--- Assignment ---
Reproduce each line from the first in the data through the line that contains "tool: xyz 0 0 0" exactly; give nothing else.
......
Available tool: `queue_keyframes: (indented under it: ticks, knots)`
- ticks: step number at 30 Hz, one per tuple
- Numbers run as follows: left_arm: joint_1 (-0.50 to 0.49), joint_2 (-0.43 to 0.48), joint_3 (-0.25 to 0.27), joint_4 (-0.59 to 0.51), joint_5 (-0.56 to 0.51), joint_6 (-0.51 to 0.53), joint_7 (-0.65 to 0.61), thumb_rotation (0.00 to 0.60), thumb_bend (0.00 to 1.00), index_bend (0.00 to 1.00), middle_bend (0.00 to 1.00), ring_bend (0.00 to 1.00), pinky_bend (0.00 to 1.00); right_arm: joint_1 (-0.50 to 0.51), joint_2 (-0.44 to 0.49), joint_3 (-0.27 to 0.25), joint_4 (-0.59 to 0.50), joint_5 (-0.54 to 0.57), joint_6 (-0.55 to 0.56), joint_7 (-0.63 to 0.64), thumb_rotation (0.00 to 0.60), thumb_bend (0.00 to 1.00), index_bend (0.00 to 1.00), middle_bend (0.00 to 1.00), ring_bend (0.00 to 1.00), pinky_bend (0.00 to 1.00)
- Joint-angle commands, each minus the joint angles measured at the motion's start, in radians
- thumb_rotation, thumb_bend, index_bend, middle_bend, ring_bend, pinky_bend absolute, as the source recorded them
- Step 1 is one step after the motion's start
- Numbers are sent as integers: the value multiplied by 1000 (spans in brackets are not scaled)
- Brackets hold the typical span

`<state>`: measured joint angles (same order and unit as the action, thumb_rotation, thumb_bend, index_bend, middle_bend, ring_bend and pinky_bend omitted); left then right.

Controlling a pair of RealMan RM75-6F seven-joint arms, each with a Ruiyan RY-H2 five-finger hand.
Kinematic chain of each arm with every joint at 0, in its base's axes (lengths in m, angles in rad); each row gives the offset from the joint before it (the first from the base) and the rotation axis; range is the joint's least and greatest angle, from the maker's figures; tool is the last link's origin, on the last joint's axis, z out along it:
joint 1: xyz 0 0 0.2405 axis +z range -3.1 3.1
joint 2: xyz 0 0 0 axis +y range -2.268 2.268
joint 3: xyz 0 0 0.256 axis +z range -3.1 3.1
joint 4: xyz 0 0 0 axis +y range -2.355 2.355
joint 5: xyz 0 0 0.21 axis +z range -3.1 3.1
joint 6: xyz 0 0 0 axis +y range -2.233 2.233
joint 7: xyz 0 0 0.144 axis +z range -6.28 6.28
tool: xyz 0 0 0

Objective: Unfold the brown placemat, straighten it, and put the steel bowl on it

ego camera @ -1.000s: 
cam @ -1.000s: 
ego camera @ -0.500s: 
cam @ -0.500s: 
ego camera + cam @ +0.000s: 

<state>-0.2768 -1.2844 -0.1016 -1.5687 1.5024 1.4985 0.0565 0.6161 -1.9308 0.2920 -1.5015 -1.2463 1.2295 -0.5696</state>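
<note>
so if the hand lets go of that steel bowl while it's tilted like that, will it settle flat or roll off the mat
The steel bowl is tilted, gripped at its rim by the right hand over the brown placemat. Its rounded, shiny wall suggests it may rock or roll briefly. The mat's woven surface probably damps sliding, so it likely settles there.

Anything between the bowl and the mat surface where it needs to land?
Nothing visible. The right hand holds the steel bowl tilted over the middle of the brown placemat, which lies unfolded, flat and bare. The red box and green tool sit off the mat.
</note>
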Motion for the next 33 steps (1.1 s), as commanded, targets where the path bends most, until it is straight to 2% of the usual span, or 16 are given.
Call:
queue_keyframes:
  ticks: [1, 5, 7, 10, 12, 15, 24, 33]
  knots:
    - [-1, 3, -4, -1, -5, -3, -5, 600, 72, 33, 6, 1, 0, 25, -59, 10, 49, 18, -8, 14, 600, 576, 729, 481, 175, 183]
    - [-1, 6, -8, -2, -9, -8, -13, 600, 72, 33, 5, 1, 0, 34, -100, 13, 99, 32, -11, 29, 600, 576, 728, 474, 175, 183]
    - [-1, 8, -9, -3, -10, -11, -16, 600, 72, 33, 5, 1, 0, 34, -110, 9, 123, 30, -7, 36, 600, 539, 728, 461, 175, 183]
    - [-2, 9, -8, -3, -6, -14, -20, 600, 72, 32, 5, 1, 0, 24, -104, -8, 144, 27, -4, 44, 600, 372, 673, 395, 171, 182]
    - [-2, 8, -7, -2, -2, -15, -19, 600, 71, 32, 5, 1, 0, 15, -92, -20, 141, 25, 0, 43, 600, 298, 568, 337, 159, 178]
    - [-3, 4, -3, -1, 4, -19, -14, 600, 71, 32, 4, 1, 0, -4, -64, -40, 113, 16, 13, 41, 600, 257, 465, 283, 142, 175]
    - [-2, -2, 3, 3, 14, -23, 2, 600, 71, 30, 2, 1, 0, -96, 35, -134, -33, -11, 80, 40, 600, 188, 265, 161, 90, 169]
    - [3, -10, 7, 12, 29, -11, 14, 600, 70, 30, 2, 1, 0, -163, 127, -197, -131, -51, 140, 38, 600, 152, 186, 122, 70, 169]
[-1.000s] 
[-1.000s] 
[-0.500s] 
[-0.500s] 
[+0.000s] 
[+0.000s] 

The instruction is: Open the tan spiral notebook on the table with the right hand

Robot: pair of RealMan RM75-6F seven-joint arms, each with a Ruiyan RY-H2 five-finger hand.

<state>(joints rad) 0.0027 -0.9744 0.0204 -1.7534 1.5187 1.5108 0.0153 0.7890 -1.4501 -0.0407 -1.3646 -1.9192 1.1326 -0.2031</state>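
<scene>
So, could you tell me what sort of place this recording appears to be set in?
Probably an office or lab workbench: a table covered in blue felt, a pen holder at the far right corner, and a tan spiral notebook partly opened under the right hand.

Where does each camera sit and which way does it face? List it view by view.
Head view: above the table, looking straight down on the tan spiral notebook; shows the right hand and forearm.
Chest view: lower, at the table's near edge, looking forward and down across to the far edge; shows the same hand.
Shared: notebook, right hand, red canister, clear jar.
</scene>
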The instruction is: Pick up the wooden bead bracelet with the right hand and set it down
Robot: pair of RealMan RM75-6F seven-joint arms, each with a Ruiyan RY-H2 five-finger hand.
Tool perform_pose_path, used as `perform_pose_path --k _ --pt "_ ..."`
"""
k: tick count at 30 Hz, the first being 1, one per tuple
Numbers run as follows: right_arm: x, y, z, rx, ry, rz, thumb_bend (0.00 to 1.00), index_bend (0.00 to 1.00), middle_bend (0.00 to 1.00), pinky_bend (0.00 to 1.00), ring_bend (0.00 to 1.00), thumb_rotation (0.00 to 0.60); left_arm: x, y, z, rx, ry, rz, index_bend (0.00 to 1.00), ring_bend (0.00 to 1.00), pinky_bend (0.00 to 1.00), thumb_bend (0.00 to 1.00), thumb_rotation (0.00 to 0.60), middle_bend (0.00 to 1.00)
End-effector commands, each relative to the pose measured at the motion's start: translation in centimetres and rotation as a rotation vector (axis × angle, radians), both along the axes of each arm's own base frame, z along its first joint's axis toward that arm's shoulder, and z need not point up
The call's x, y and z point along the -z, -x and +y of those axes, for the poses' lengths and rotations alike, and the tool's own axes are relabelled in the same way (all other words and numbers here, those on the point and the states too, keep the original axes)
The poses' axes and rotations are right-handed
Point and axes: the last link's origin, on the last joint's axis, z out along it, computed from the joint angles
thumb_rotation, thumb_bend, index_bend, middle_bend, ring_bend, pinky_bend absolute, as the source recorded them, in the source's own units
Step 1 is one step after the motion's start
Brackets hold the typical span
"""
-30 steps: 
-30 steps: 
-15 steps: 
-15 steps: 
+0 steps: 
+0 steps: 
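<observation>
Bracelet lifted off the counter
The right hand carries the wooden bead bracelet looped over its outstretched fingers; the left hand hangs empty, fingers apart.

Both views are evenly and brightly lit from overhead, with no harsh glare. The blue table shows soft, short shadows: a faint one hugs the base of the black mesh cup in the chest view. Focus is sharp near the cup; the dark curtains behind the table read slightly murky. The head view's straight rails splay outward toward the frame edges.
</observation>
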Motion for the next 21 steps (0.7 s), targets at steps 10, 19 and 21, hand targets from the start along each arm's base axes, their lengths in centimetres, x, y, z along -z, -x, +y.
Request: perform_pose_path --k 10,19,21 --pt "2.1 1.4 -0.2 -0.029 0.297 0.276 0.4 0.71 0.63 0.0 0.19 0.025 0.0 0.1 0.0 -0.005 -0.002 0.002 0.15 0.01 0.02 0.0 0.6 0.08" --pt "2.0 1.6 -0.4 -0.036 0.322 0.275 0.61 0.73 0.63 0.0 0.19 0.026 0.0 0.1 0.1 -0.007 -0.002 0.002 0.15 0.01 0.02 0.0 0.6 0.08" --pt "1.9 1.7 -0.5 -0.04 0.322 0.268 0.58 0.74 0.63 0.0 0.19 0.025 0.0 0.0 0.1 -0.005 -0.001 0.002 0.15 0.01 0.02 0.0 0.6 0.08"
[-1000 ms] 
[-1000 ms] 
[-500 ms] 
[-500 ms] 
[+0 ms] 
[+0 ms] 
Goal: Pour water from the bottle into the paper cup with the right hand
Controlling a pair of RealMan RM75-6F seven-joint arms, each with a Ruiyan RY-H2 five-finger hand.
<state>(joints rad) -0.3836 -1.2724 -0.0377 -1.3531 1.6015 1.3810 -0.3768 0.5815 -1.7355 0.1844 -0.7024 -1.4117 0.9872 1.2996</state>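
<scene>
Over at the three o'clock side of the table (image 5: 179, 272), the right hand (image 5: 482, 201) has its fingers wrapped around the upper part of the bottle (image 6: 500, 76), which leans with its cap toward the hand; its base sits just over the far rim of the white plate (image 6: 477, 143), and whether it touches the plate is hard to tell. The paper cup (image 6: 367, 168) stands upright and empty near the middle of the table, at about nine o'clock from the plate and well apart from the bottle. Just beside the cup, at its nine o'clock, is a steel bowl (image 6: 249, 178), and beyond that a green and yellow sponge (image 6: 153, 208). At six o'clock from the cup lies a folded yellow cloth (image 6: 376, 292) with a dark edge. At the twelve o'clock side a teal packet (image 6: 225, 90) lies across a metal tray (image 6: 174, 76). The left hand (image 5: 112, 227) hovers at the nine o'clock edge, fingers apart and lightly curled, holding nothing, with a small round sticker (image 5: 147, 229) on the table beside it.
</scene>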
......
--- Output of the task ---
Available tool: `queue_keyframes: (indented under it: ticks, knots)`
- ticks: step number at 30 Hz, one per tuple
- Numbers run as follows: left_arm: joint_1 (-0.50 to 0.49), joint_2 (-0.43 to 0.48), joint_3 (-0.25 to 0.27), joint_4 (-0.59 to 0.51), joint_5 (-0.56 to 0.51), joint_6 (-0.51 to 0.53), joint_7 (-0.65 to 0.61), thumb_rotation (0.00 to 0.60), thumb_bend (0.00 to 1.00), index_bend (0.00 to 1.00), middle_bend (0.00 to 1.00), ring_bend (0.00 to 1.00), pinky_bend (0.00 to 1.00); right_arm: joint_1 (-0.50 to 0.51), joint_2 (-0.44 to 0.49), joint_3 (-0.27 to 0.25), joint_4 (-0.59 to 0.50), joint_5 (-0.54 to 0.57), joint_6 (-0.55 to 0.56), joint_7 (-0.63 to 0.64), thumb_rotation (0.00 to 0.60), thumb_bend (0.00 to 1.00), index_bend (0.00 to 1.00), middle_bend (0.00 to 1.00), ring_bend (0.00 to 1.00), pinky_bend (0.00 to 1.00)
- Joint-angle commands, each minus the joint angles measured at the motion's start, in radians
- thumb_rotation, thumb_bend, index_bend, middle_bend, ring_bend, pinky_bend absolute, as the source recorded them
- Step 1 is one step after the motion's start
- Numbers are sent as integers: the value multiplied by 1000 (spans in brackets are not scaled)
- Brackets hold the typical span

`<state>`: measured joint angles (same order and unit as the action, thumb_rotation, thumb_bend, index_bend, middle_bend, ring_bend and pinky_bend omitted); left then right.

Controlling a pair of RealMan RM75-6F seven-joint arms, each with a Ruiyan RY-H2 five-finger hand.
Kinematic chain of each arm with every joint at 0, in its base's axes (lengths in m, angles in rad); each row gives the offset from the joint before it (the first from the base) and the rotation axis; range is the joint's least and greatest angle, from the maker's figures; tool is the last link's origin, on the last joint's axis, z out along it:
joint 1: xyz 0 0 0.2405 axis +z range -3.1 3.1
joint 2: xyz 0 0 0 axis +y range -2.268 2.268
joint 3: xyz 0 0 0.256 axis +z range -3.1 3.1
joint 4: xyz 0 0 0 axis +y range -2.355 2.355
joint 5: xyz 0 0 0.21 axis +z range -3.1 3.1
joint 6: xyz 0 0 0 axis +y range -2.233 2.233
joint 7: xyz 0 0 0.144 axis +z range -6.28 6.28
tool: xyz 0 0 0

The reply is now complete.